A small library that lets you embed Vaadin Flow in a single executable JAR — spun up against embedded Jetty with a minimal API. No Spring, no application server, no XML. Just a couple of static method calls.
Why this exists
Vaadin’s default packaging path leans on Spring Boot or a servlet container
running a WAR. For tiny tools, internal dashboards, or one-shot utilities
that’s overkill — you want a java -jar foo.jar and be done.
The catch: embedded Jetty’s annotation scanner only walks JARs and
WEB-INF/classes. When the app runs from an IDE or mvn exec:java, your
@Route classes live in plain classpath directories that Jetty’s scanner
ignores. Vaadin’s RouteRegistryInitializer then sees zero routes and your
“Hello World” 404s.
Nano Vaadin Jetty solves that without forcing you into framework-land.
The whole API in three calls
import com.svenruppert.vaadin.nano.CoreUIServiceJava;
// 1. Plain start — caller wires routes elsewhere
Server server = CoreUIServiceJava
.startServer("127.0.0.1", 8080)
.getOrThrow();
// 2. Explicit routes — registered race-free before the first request
Server server = CoreUIServiceJava
.startServer("127.0.0.1", 8080, List.of(MyView.class, AdminView.class))
.getOrThrow();
// 3. Scanned routes — classgraph walks given packages on the runtime classpath
Server server = CoreUIServiceJava
.startServer("127.0.0.1", 8080,
CoreUIServiceJava.scanForRoutes("com.example.views", "com.example.admin"))
.getOrThrow();That’s the surface.
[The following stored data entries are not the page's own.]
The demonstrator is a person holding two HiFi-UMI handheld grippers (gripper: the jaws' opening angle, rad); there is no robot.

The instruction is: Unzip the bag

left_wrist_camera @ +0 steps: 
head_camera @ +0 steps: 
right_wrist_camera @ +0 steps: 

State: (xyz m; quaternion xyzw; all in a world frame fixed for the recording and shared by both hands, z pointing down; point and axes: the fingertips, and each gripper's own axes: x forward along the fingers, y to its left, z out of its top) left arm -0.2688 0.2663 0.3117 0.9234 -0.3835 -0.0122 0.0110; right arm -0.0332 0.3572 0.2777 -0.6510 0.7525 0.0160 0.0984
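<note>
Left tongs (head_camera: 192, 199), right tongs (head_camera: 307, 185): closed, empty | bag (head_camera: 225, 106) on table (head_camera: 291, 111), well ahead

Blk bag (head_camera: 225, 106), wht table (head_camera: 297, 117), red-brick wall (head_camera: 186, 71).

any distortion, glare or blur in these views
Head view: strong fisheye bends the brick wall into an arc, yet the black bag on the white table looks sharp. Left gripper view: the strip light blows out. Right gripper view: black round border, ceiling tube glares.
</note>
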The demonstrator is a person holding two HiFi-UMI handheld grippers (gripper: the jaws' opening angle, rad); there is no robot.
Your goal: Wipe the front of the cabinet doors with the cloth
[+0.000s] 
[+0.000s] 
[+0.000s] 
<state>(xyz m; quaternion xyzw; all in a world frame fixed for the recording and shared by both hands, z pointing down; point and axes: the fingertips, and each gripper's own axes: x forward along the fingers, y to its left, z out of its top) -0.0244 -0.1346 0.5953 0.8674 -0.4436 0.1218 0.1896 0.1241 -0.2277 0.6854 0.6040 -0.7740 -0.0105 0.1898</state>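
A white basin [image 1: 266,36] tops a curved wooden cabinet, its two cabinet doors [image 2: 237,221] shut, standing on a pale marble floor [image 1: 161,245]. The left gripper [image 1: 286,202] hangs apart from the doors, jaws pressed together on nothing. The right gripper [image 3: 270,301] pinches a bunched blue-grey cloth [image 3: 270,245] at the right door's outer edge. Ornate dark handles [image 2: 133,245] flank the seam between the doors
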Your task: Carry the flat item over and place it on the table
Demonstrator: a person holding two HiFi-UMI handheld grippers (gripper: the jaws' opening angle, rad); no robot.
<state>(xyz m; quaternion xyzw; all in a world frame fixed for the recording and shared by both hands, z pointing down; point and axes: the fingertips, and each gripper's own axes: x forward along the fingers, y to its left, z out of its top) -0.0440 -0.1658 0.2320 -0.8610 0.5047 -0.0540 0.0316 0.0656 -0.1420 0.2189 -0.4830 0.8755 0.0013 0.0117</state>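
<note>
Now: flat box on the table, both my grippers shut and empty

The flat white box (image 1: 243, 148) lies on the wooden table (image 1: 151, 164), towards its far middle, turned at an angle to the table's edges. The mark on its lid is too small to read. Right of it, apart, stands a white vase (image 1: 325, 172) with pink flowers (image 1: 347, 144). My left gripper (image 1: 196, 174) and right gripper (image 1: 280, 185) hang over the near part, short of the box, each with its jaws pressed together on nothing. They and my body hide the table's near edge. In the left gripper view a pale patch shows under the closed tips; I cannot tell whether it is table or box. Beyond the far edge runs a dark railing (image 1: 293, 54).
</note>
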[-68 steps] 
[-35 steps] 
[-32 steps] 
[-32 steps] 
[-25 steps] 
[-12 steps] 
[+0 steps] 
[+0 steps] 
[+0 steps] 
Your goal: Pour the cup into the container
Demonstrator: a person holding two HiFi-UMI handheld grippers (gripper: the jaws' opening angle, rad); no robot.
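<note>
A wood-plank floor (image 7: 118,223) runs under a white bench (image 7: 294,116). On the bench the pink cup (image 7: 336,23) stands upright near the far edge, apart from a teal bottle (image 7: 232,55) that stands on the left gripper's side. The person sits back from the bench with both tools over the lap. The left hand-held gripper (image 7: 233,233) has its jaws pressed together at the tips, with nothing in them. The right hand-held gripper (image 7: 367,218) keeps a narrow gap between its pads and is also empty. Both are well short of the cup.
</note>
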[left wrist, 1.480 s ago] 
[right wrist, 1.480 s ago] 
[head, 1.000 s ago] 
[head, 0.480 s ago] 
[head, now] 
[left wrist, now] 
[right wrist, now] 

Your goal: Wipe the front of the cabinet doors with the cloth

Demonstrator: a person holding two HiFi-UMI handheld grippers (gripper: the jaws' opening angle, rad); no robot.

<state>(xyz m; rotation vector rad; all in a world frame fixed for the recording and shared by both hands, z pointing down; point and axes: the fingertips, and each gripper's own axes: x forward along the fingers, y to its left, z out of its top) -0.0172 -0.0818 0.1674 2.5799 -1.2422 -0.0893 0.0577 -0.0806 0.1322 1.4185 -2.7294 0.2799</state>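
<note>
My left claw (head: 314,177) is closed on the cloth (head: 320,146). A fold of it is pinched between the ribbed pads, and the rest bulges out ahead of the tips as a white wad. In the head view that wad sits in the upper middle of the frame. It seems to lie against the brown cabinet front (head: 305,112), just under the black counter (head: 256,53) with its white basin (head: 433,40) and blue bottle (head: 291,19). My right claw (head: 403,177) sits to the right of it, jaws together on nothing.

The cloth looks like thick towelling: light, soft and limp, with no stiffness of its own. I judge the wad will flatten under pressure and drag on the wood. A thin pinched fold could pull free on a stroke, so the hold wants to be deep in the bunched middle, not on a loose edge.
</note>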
Everything else is config-as-code.
First-class failure handling
startServer(...) returns a Result<Server, Exception> (from
functional-reactive),
so a port-bind failure or missing config is a first-class return value
rather than a thrown checked exception:
CoreUIServiceJava.startServer("127.0.0.1", 8080)
.peek(srv -> logger().info("listening on {}", srv.getURI()))
.peekFailure(err -> logger().error("startup failed", err));Fail-fast bundle probe
The library probes the classpath for META-INF/VAADIN/webapp/index.html
before booting Jetty. If the frontend bundle is missing,
startServer(...) short-circuits to a Result.failure(IllegalStateException)
with a message naming the missing path and pointing at the right Maven
goal — you don’t have to debug Vaadin’s runtime HTTP 500 / Unable to find index.html mystery anymore.
When to use it
✅ Internal tooling, ops dashboards, one-shot utilities
✅ Demos where Spring Boot is overkill
✅ Anything you want to ship as a single java -jar binary
✅ Embedded scenarios (Raspberry Pi, IoT gateways)
❌ Production apps where you already have Spring/Quarkus in the stack — use those ❌ When you need a full WAR deployment lifecycle
Status
Active. Updated regularly as Vaadin Flow and Jetty release new versions. Currently tracking Vaadin Flow on Jetty 12 (EE11) with Java 26.
License is EUPL-1.2 — copyleft-style, EU-approved equivalent to LGPL.